HOW TO COMPLETE THIS TASK =>
The records below hold a stretch from the line with "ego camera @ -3" through the line with "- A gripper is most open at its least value"; return exactly those lines, ends included, and nothing more.

EXCERPTED RECORDS =>
-- Opening Marker --

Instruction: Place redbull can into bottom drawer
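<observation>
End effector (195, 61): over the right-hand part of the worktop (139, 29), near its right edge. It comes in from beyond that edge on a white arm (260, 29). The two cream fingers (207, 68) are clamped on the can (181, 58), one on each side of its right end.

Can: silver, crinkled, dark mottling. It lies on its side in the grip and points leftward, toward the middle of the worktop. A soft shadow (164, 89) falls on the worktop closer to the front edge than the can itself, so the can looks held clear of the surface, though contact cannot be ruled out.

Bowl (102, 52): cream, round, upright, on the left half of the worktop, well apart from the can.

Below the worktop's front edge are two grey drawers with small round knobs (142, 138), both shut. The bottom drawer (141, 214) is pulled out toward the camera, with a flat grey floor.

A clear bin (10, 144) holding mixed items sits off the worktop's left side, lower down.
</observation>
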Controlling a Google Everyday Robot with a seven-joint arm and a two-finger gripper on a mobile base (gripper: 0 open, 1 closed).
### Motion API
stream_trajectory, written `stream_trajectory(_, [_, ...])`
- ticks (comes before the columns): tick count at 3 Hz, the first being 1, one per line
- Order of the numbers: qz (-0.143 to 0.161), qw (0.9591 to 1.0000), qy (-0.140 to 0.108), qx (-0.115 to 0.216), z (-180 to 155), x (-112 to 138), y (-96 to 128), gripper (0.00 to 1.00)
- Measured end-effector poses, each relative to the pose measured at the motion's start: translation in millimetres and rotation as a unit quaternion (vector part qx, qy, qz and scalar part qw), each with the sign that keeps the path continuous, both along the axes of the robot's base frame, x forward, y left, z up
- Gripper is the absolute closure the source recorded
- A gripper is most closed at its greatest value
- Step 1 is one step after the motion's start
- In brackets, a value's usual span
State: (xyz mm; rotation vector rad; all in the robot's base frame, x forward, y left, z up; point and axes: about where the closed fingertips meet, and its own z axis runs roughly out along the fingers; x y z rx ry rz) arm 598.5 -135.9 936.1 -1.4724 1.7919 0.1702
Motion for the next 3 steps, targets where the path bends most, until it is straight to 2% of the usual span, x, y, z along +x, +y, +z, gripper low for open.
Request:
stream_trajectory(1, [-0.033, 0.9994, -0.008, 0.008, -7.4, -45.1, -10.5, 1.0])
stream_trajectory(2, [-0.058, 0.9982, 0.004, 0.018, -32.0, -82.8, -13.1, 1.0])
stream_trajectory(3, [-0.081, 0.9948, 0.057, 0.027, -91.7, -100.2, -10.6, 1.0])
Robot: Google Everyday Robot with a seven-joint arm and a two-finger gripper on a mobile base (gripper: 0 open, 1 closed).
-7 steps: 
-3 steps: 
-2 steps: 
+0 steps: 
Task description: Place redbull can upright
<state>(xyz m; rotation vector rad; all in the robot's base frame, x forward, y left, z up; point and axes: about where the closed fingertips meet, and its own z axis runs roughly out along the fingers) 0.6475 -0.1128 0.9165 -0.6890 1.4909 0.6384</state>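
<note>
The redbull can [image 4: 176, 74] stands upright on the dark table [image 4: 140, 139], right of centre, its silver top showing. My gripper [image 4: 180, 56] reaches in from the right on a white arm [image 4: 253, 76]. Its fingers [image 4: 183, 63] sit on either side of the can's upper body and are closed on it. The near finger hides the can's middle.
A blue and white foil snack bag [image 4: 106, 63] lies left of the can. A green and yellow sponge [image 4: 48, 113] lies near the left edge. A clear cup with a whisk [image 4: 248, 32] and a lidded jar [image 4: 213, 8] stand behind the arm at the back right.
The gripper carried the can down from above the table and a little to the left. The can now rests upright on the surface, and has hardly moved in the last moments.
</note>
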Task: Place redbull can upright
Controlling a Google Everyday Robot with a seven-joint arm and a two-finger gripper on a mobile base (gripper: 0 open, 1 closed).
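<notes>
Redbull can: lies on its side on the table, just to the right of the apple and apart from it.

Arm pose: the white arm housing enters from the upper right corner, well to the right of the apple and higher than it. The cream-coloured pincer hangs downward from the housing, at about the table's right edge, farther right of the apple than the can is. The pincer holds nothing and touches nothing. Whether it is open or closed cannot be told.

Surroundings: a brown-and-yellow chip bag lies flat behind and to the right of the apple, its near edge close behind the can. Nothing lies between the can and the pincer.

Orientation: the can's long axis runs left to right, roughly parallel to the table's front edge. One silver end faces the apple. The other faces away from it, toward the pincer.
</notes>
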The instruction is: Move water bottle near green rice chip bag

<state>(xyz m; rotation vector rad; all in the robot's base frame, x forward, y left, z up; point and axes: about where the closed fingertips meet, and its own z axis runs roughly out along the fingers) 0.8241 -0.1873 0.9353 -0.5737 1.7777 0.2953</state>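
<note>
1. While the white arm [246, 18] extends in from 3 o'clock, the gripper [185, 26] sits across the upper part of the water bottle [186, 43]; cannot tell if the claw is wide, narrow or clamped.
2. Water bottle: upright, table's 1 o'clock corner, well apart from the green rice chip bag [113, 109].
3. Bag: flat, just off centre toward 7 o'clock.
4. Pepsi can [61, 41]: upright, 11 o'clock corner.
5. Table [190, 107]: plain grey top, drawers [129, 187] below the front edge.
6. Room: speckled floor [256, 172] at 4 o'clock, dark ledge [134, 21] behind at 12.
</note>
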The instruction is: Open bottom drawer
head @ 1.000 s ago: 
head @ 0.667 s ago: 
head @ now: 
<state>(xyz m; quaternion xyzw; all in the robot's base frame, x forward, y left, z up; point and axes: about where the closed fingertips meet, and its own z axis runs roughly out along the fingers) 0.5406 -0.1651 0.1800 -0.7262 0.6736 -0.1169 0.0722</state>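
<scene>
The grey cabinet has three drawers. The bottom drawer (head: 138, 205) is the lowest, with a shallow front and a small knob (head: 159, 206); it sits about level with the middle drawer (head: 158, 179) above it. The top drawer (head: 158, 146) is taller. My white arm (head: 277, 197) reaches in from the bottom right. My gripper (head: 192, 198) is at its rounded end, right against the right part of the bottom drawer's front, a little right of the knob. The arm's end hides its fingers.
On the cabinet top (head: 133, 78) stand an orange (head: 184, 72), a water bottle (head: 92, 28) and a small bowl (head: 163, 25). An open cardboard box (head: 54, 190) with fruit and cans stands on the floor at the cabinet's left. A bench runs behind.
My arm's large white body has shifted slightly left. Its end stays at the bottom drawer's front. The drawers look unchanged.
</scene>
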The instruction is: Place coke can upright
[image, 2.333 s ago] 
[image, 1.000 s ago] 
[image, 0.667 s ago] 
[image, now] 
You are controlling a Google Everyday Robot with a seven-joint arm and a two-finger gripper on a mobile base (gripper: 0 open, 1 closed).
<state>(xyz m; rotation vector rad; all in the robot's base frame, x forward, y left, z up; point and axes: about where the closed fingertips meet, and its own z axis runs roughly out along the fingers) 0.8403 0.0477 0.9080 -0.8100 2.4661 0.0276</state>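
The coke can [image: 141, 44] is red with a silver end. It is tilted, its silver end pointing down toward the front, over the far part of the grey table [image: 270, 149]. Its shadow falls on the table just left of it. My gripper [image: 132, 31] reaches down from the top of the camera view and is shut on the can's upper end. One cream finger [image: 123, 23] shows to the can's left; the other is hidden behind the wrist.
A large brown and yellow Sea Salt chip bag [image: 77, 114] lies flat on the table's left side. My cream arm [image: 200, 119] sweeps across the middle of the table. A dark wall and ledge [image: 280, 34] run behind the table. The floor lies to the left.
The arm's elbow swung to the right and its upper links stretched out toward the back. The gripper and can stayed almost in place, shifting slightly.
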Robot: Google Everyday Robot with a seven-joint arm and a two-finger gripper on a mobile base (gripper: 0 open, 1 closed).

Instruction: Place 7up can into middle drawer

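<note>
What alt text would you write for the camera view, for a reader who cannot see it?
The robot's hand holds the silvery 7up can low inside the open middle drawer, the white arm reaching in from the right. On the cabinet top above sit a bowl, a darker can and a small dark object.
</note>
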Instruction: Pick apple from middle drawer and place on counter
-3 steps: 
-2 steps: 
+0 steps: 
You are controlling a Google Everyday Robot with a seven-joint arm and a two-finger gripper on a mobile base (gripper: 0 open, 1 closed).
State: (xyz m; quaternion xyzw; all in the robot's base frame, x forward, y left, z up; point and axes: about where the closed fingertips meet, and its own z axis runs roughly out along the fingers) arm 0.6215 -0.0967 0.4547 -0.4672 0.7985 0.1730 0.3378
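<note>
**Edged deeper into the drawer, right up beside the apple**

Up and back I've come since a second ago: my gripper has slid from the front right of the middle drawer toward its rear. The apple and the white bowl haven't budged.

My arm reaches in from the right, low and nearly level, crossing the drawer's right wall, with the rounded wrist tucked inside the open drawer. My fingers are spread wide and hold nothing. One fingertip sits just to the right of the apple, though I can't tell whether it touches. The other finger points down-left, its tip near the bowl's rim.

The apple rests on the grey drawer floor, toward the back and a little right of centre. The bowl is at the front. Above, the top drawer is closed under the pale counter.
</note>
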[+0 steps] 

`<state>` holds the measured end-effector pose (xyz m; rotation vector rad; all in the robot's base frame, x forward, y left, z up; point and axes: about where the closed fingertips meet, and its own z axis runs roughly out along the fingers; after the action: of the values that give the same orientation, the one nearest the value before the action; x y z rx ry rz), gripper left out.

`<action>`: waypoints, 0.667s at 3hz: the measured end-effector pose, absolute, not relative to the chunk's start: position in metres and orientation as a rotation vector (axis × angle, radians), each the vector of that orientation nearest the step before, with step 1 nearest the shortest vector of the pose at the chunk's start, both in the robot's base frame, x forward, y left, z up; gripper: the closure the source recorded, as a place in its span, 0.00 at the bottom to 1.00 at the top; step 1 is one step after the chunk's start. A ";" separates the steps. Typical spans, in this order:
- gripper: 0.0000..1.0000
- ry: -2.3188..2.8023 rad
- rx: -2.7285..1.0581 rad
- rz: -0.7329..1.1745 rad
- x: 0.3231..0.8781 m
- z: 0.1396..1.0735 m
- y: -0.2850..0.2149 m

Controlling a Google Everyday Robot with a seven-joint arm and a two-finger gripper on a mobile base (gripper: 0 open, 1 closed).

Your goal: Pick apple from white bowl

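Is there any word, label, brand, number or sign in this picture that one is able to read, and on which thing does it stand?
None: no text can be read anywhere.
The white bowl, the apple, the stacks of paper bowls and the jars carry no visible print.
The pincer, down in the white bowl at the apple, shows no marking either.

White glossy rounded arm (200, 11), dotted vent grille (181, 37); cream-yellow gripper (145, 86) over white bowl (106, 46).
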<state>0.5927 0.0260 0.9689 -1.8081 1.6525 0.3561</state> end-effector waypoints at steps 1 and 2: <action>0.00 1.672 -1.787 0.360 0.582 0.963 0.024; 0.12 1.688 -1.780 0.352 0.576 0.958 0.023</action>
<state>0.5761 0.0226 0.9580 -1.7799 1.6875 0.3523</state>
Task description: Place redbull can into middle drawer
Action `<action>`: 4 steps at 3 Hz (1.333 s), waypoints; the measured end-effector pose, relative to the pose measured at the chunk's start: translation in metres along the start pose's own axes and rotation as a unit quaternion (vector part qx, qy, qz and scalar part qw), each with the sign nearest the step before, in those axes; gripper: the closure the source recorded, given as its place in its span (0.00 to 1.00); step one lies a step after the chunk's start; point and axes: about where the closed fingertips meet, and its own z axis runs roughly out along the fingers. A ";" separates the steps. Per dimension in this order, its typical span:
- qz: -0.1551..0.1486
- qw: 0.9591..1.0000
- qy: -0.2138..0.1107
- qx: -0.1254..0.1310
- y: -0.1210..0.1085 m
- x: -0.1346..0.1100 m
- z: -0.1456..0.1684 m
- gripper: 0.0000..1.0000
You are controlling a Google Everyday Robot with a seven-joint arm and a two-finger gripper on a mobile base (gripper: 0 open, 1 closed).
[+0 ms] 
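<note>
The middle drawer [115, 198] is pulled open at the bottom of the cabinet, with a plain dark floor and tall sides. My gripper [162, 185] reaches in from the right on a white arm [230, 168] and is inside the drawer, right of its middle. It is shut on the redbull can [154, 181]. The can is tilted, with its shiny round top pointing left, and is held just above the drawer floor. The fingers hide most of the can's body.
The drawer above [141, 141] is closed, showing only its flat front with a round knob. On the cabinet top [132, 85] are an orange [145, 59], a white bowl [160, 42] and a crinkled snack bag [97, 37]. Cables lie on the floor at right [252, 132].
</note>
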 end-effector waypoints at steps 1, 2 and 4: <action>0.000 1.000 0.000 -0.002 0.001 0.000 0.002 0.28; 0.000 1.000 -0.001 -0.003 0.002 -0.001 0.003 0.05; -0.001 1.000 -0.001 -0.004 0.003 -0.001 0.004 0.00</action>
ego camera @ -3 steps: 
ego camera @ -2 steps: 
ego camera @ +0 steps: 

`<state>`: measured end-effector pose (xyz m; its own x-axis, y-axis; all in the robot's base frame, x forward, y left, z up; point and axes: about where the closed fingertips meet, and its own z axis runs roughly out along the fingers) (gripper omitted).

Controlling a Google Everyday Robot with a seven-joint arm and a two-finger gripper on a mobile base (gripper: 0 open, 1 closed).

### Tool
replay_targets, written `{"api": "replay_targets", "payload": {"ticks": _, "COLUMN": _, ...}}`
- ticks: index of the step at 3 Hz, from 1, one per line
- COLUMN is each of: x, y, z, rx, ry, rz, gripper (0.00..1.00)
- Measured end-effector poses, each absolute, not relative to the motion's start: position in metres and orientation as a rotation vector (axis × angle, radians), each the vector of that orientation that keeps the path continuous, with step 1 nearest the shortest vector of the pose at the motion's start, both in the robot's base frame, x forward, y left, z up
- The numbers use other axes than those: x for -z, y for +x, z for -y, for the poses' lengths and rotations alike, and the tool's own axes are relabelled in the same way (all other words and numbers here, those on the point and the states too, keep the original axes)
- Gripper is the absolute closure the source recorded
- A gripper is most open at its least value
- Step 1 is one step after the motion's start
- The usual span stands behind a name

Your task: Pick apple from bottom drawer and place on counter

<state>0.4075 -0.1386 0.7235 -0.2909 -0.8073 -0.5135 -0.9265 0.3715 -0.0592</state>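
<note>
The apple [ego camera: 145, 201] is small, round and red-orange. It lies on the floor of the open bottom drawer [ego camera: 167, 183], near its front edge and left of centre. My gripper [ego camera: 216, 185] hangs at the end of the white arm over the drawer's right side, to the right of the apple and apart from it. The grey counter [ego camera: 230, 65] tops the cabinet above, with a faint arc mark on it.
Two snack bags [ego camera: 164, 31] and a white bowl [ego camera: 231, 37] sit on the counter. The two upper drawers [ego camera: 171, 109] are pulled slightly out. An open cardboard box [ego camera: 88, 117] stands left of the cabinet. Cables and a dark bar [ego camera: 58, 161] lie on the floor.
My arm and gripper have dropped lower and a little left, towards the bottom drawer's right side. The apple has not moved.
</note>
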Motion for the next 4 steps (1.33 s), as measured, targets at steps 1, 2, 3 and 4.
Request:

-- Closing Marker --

ANSWER FOR THIS EXERCISE =>
ego camera @ -3 steps: 
ego camera @ -2 steps: 
ego camera @ +0 steps: 

`<state>`: measured end-effector pose (xyz m; its own x-axis, y-axis; all in the robot's base frame, x forward, y left, z up; point and axes: about where the closed fingertips meet, and its own z axis runs roughly out along the fingers) (gripper omitted).

Controlling a Google Everyday Robot with a seven-joint arm and a two-finger gripper on a mobile base (gripper: 0 open, 1 closed).

### Tool
replay_targets, written `{"api": "replay_targets", "payload": {"ticks": _, "COLUMN": _, ...}}`
- ticks: index of the step at 3 Hz, from 1, one per line
- COLUMN is each of: x, y, z, rx, ry, rz, gripper (0.00..1.00)
- Measured end-effector poses, each absolute, not relative to the motion's start: position in metres and orientation as a rotation vector (axis × angle, radians), each the vector of that orientation that keeps the path continuous, with step 1 nearest the shortest vector of the pose at the motion's start, both in the robot's base frame, x forward, y left, z up
- The numbers use other axes than those: x for -z, y for +x, z for -y, for the poses' lengths and rotations alike, and the tool's own axes are relabelled in the same way (all other words and numbers here, those on the point and the states too, keep the original axes)
- Gripper is the absolute closure the source recorded
- A gripper is most open at its least value

No further output is required here.